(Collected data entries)
_ _ _ _ _ _ _
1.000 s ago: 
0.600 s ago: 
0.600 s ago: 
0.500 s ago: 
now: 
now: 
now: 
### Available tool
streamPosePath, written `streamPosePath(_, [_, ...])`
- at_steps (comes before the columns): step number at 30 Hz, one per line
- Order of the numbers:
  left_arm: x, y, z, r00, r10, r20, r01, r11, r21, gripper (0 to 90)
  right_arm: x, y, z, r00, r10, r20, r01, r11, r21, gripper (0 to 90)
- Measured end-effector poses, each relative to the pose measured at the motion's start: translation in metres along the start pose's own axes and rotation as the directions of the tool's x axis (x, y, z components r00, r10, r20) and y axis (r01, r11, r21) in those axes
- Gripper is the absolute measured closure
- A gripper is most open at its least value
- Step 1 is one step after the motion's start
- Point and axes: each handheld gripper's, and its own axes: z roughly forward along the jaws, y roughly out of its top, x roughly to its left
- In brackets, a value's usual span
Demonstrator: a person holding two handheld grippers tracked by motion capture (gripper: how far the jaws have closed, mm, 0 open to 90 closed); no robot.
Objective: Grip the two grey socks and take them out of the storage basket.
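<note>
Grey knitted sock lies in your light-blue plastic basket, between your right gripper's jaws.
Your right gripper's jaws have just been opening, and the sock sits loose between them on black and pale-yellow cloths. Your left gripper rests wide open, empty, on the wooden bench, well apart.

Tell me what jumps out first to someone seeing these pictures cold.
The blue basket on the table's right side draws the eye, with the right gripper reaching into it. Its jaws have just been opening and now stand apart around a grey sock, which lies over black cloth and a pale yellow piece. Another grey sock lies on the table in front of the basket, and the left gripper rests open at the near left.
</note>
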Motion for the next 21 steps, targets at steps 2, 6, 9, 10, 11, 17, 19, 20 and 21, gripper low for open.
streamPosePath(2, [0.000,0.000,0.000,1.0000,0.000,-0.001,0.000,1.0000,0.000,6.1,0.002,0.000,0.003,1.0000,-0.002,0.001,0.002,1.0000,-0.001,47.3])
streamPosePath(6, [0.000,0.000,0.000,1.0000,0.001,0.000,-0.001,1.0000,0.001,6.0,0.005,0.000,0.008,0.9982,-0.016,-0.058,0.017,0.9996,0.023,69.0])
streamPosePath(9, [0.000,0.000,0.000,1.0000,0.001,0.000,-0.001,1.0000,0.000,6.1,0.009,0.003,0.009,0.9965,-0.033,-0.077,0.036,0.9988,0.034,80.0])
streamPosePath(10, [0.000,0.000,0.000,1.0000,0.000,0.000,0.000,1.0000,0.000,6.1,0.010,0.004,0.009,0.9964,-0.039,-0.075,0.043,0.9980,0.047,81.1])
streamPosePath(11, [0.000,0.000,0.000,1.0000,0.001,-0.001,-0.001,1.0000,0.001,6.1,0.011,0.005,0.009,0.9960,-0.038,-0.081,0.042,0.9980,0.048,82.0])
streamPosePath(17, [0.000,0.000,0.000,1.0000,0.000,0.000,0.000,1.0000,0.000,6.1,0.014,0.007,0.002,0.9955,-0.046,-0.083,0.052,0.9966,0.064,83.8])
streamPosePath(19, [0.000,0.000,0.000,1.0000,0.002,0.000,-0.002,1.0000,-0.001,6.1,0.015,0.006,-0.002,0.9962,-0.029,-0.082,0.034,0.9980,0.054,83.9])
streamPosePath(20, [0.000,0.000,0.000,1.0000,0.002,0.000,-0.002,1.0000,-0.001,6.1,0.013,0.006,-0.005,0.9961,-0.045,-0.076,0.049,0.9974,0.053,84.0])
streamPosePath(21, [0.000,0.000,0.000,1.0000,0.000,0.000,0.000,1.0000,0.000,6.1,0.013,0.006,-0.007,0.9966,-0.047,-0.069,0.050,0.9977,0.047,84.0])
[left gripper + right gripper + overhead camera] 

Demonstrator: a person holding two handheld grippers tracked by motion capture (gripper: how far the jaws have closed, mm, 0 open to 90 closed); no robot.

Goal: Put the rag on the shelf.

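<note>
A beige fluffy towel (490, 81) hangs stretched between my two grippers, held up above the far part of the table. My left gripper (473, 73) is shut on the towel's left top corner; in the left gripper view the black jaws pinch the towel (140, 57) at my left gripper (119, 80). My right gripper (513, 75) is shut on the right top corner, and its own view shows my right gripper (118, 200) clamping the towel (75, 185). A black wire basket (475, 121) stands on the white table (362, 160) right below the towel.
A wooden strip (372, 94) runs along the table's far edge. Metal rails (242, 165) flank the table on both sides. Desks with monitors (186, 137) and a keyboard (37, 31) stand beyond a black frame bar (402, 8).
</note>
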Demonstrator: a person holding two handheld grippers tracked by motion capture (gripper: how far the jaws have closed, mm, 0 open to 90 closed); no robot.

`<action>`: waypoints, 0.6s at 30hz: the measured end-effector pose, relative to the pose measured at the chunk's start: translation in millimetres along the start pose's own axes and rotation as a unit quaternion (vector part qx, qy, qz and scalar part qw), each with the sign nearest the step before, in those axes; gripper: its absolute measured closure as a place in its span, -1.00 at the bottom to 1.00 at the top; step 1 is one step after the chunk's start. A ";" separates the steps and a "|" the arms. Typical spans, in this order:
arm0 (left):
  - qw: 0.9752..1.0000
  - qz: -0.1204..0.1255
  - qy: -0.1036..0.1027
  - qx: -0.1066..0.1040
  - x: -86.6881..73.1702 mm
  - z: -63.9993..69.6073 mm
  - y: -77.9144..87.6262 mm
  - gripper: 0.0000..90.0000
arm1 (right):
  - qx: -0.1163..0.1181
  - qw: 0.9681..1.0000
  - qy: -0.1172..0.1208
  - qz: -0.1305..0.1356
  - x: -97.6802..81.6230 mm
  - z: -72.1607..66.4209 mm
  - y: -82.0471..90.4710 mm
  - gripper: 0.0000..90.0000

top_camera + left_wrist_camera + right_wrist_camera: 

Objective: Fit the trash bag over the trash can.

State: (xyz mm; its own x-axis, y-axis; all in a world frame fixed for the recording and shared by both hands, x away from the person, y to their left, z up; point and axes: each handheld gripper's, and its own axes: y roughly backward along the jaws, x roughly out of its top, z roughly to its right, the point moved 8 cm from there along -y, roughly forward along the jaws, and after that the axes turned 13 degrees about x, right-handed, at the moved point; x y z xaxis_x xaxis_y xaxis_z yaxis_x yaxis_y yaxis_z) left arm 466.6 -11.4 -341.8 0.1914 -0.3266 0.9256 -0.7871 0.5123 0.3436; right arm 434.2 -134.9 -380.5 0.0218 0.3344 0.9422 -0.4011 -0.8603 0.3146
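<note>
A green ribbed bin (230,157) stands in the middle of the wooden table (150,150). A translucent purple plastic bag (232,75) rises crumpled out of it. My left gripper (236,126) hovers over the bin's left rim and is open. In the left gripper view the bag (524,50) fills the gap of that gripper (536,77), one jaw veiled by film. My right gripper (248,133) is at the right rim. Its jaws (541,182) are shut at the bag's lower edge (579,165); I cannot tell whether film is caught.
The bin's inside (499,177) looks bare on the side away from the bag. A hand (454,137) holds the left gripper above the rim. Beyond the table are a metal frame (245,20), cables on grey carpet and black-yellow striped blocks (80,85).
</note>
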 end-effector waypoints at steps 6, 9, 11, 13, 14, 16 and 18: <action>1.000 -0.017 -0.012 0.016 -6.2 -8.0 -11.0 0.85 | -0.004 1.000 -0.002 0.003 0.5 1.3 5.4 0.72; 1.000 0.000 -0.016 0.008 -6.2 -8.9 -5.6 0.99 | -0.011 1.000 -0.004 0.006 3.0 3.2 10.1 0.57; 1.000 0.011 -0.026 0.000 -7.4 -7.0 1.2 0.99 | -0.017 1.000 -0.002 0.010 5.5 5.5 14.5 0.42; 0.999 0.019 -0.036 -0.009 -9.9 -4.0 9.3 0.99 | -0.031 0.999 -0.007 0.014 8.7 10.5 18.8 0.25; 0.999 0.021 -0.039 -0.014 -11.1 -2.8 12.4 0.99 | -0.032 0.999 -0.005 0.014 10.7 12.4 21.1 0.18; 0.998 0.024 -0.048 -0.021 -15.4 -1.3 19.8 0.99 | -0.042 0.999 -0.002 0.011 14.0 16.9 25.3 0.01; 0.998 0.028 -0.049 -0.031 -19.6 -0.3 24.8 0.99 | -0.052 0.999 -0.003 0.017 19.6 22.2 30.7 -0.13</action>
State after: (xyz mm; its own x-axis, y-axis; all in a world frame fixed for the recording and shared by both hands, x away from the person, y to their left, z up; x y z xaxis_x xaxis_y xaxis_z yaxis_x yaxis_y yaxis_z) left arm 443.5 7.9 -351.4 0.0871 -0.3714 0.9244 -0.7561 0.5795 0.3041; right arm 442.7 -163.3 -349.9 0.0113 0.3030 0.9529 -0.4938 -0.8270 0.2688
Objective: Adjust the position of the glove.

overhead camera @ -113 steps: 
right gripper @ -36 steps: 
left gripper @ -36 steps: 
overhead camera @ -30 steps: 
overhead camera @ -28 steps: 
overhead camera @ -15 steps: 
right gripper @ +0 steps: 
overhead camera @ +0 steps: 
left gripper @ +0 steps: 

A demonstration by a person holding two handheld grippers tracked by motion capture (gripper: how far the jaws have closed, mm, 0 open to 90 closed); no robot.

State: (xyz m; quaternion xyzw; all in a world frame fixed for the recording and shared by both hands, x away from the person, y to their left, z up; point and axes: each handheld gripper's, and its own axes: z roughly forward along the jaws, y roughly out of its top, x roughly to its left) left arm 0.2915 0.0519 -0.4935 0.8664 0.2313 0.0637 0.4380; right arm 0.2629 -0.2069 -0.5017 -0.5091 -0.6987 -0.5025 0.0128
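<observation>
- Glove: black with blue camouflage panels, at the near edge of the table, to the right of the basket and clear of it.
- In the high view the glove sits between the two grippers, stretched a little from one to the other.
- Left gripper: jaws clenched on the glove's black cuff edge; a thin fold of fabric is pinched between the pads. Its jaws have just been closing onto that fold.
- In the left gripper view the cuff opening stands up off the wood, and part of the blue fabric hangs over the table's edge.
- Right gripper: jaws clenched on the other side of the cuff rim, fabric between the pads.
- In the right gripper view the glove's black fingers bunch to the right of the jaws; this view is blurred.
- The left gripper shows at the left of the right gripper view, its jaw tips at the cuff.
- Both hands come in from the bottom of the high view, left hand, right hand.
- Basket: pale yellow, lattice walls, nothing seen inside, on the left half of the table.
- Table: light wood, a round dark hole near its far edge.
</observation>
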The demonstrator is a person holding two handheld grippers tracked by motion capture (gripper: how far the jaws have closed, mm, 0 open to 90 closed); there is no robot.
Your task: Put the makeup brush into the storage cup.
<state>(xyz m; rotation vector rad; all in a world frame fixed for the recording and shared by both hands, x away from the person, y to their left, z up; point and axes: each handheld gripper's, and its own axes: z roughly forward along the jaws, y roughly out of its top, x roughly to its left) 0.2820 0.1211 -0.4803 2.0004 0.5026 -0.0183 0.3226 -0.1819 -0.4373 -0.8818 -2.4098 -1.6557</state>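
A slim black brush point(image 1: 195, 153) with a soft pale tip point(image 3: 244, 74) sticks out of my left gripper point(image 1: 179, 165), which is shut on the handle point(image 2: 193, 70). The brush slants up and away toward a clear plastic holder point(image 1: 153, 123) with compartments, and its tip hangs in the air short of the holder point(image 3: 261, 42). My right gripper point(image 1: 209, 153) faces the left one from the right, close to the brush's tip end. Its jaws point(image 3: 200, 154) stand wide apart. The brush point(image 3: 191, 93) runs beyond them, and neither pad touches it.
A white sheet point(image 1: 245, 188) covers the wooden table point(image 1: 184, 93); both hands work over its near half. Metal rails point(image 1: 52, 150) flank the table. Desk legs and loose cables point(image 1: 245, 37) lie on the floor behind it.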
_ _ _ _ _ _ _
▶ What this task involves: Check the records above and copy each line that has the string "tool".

▶ Response area:
### Available tool
- Measured end-effector poses, each relative to the pose measured at the motion's start: translation in metres along the start pose's own axes and rotation as the directions of the tool's x axis (x, y, z components r00, r10, r20) and y axis (r01, r11, r21) in those axes

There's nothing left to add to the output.